Stop after the line holding "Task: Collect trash". Repeat exactly every line before it in the records below, that line too, and leave out the pictures.
======== EXTRACTED ENTRIES
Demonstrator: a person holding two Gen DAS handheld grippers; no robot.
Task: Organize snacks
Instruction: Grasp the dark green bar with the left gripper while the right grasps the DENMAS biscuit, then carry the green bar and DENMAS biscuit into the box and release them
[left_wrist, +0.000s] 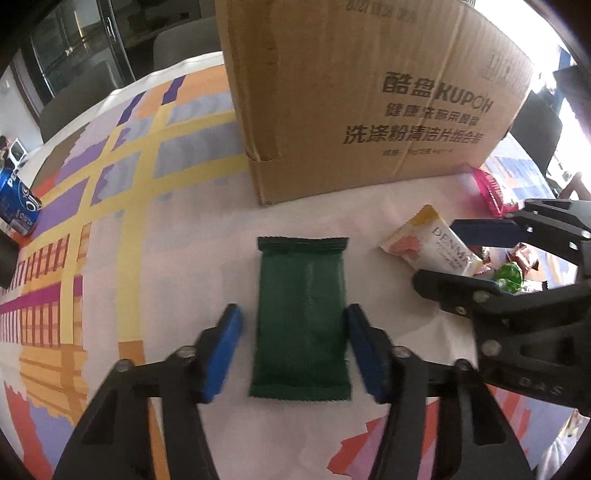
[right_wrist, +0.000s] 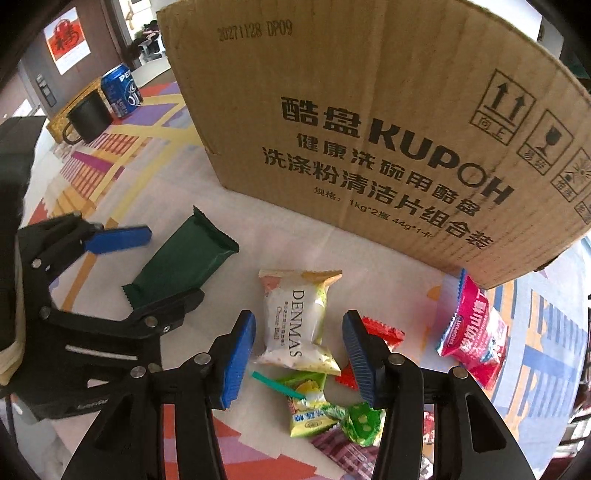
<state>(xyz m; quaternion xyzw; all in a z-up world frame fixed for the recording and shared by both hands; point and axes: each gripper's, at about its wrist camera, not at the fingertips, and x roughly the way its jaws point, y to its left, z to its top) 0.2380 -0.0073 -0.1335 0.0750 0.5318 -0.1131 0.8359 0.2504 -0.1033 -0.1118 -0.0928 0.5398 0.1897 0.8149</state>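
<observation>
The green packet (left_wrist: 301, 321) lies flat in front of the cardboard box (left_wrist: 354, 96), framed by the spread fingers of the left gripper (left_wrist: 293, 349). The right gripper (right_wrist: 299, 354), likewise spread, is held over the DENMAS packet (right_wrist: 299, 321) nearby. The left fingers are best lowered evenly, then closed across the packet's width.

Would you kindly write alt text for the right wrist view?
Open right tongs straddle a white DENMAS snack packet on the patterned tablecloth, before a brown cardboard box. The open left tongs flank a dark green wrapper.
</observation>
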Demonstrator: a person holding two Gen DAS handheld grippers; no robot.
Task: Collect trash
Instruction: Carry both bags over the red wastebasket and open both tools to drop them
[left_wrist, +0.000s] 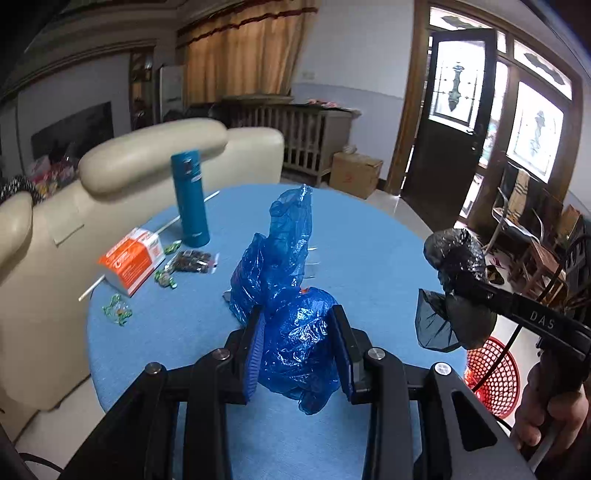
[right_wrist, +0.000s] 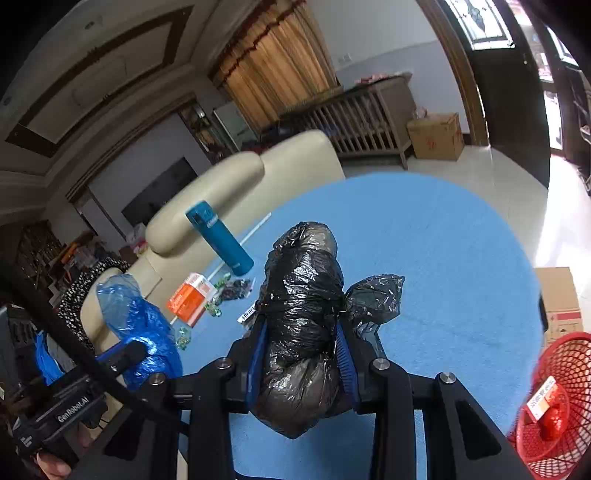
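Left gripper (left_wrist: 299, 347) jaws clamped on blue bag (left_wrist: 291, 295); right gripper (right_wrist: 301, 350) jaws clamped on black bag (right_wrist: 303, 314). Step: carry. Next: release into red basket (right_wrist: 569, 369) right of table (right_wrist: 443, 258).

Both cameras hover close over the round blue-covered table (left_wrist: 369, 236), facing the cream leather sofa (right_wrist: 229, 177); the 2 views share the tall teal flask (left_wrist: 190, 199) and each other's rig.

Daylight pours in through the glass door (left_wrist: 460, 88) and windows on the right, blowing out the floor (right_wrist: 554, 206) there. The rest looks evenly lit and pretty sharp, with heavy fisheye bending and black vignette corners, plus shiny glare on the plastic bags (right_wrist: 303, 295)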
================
# RESPONSE TO THE TASK:
Demonstrator: a person holding two Gen DAS handheld grippers; no robot.
Task: Organize snacks
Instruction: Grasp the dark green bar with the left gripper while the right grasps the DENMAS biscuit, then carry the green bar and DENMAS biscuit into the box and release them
[left_wrist, +0.000s] 
[right_wrist, +0.000s] 
<state>(xyz m; quaternion xyzw; all in a z-up world frame fixed for the recording and shared by both hands; point and axes: each gripper's, at about its wrist camera, not at the fingertips, and x roughly the way its jaws point, y to its left, z to its top) 0.2380 -0.0073 -0.1335 0.0750 0.5318 -0.1131 0.8359 0.2504 -0.1033 -0.1118 -0.0928 0.5398 0.1897 0.8149</state>
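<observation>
The green packet (left_wrist: 301, 321) lies flat in front of the cardboard box (left_wrist: 354, 96), framed by the spread fingers of the left gripper (left_wrist: 293, 349). The right gripper (right_wrist: 299, 354), likewise spread, is held over the DENMAS packet (right_wrist: 299, 321) nearby. The left fingers are best lowered evenly, then closed across the packet's width.

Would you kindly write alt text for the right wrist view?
Open right tongs straddle a white DENMAS snack packet on the patterned tablecloth, before a brown cardboard box. The open left tongs flank a dark green wrapper.
</observation>
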Demonstrator: a person holding two Gen DAS handheld grippers; no robot.
Task: Collect trash

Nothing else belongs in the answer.